KrebsOnSecurity was first to report on the breach, saying, “…a prominent member of a closely guarded underground cybercrime forum posted a new thread advertising the sale of a database containing the contact information on some 1.5 million customers of Verizon Enterprise… The seller priced the entire package at $100,000, but also offered to sell it off in chunks of 100,000 records for $10,000 apiece.”
While Verizon has supposedly identified the security flaw, they have not yet disclosed more information about the vulnerability, such as when it was found, when it was closed, and how the breach happened in the first place.
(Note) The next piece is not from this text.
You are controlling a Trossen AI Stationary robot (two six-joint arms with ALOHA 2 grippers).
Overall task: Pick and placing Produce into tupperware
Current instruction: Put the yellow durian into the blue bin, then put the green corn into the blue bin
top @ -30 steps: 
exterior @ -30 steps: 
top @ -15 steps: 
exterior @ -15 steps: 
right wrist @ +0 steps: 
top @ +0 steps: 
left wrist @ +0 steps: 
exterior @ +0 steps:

Dodi Glenn, vice president of cyber security at PC Pitstop says, “While the breach itself is quite large (impacting 1.5M customers), the information obtained was ‘limited’, according to Verizon, including only basic contact information. Apparently, no customer proprietary network information (CPNI) data was accessed, which is good news since contact information is considered a lot less valuable than CPNI or other confidential data. Still, however, this should be a concern for many, since the breach happened to a company that is known for helping out other companies during data breaches. Additionally, a lot of Fortune 500 companies use Verizon Enterprise Solutions – makes you wonder if some of those who purchased the data may have plans to use the information to start phishing attacks, since it contains information from companies with lots of money.”